| What you should do |
Would you show every line from the records that holds "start"?

--- Extracted records ---

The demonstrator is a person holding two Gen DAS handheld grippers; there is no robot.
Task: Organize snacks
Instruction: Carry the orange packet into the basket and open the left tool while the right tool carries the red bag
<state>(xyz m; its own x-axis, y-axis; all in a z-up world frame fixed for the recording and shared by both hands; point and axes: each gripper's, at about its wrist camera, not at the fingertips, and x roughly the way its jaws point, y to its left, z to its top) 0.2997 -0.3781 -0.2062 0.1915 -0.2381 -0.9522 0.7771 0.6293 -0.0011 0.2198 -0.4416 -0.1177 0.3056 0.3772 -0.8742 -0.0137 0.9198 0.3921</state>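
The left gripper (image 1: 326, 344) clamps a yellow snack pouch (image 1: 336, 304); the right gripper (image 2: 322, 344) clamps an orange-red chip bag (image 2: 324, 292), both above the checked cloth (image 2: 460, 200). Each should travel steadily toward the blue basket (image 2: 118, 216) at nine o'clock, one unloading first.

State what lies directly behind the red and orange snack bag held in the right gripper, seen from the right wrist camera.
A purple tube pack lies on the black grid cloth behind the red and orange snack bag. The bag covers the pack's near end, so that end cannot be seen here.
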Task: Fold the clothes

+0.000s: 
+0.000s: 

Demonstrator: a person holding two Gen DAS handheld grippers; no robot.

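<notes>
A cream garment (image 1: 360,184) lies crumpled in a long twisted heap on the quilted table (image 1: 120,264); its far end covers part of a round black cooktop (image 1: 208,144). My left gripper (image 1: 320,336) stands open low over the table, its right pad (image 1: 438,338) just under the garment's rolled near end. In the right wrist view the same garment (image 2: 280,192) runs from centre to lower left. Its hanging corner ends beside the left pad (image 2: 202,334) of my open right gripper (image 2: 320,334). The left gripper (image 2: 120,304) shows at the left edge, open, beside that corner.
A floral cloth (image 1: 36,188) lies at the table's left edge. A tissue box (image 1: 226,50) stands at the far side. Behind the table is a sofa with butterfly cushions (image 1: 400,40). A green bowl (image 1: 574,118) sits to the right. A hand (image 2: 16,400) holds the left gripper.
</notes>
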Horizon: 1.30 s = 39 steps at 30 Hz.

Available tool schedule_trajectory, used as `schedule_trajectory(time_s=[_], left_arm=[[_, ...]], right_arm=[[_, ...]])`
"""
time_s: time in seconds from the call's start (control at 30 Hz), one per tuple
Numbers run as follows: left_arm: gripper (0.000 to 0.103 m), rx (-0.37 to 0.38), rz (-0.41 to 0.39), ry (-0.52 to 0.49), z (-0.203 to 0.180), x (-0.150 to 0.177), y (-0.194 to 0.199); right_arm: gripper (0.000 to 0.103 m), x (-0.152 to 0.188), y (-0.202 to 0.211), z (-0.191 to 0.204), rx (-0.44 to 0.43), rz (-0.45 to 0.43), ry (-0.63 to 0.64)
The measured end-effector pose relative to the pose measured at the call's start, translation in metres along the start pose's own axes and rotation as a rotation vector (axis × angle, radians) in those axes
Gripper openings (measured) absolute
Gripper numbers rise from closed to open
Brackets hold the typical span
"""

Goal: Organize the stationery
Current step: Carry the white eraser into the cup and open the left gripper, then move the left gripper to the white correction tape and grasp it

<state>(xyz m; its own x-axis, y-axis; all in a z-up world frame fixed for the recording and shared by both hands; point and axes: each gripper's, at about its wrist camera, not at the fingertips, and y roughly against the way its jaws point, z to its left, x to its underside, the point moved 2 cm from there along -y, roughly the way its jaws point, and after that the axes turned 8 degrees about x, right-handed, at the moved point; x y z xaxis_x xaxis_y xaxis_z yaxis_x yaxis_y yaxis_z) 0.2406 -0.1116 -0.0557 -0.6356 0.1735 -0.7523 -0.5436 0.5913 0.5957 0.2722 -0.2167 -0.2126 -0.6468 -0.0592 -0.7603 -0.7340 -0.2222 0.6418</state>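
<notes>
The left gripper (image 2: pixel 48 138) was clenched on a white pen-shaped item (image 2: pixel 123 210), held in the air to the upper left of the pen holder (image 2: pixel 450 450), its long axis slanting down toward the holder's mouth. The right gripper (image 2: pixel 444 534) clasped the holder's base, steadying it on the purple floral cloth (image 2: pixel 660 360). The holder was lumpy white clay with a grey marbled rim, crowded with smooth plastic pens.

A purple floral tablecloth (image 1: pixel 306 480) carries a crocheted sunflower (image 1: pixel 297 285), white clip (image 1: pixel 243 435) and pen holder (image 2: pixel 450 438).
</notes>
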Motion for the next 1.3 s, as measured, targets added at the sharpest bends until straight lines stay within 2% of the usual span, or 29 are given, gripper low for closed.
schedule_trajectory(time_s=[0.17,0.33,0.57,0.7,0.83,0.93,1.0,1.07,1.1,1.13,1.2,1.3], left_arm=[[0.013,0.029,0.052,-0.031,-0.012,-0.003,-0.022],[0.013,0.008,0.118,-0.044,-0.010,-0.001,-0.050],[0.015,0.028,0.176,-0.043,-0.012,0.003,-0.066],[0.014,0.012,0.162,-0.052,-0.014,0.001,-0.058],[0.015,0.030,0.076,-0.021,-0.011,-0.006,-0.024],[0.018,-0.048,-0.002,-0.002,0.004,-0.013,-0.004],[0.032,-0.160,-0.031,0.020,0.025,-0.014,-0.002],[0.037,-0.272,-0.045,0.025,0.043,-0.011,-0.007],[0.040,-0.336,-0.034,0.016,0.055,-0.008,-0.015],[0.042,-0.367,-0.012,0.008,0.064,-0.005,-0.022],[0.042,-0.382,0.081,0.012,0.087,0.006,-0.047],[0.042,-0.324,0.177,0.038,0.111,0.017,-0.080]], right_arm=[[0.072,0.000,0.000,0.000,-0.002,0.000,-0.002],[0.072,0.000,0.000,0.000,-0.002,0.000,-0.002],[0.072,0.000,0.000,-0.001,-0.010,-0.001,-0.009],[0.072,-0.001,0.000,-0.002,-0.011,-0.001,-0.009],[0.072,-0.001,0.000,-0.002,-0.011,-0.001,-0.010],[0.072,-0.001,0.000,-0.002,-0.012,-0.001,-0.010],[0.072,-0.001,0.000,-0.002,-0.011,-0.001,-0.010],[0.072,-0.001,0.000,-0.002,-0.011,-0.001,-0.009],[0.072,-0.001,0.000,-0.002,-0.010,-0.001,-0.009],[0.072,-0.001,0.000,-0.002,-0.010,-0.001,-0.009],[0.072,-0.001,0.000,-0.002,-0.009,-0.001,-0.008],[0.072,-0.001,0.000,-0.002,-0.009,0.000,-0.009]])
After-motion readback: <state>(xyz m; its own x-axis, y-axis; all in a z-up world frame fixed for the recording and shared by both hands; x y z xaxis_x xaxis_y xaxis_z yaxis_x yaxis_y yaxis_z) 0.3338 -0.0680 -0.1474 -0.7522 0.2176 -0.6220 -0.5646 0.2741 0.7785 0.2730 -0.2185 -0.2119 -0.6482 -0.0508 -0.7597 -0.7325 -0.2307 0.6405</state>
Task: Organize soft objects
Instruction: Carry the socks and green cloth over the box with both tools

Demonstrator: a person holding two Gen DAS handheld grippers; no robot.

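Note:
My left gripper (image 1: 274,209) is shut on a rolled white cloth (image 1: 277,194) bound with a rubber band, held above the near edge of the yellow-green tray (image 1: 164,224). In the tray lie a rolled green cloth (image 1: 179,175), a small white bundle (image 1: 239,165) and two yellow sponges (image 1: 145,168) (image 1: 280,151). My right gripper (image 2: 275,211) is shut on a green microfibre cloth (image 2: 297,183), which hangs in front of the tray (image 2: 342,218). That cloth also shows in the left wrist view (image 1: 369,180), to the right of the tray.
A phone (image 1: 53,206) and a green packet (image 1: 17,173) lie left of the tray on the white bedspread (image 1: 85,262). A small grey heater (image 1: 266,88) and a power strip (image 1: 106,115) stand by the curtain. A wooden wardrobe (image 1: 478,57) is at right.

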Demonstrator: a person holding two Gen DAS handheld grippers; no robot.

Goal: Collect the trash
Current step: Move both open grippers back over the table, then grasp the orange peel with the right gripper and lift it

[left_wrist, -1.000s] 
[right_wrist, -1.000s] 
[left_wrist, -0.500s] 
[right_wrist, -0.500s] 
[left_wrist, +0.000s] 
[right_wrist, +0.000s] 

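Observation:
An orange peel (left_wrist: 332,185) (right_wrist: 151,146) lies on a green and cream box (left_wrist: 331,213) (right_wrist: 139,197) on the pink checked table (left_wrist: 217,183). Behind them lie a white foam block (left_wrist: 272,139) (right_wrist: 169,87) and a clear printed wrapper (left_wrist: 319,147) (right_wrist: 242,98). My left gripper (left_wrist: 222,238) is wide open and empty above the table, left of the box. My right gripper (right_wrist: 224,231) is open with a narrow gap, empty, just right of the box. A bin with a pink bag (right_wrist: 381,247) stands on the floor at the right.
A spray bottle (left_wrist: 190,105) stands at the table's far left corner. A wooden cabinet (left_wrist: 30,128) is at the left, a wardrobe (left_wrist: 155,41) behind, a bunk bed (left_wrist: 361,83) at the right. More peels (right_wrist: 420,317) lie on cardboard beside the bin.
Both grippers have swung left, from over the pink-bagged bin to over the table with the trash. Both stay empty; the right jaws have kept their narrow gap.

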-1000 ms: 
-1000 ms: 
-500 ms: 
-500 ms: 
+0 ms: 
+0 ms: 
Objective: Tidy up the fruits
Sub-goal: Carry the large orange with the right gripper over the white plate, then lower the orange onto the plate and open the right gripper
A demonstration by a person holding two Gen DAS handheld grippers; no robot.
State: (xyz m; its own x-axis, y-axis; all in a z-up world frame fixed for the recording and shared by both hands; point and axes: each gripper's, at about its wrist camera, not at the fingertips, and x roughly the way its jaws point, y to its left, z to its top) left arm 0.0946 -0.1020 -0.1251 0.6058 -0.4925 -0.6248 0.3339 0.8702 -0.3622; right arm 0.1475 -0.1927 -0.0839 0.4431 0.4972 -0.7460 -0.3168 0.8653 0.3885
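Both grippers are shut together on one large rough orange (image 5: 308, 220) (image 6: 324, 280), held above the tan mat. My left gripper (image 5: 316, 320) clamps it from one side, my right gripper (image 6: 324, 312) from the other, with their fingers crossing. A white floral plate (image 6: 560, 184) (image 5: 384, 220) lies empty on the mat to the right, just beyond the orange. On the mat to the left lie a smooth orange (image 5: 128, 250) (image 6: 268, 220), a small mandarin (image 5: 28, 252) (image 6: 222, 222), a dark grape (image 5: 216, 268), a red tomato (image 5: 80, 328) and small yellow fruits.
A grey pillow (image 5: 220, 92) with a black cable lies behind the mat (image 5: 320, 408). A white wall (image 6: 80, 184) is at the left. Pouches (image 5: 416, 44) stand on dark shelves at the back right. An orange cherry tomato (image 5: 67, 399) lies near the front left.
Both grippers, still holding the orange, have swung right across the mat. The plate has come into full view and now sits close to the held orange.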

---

| Result of the exercise |
time_s: time in seconds from the call's start (control at 30 Hz), one per tuple
The measured end-effector pose relative to the pose measured at the call's start, translation in metres along the start pose's own axes and rotation as a rotation vector (axis × angle, radians) in those axes

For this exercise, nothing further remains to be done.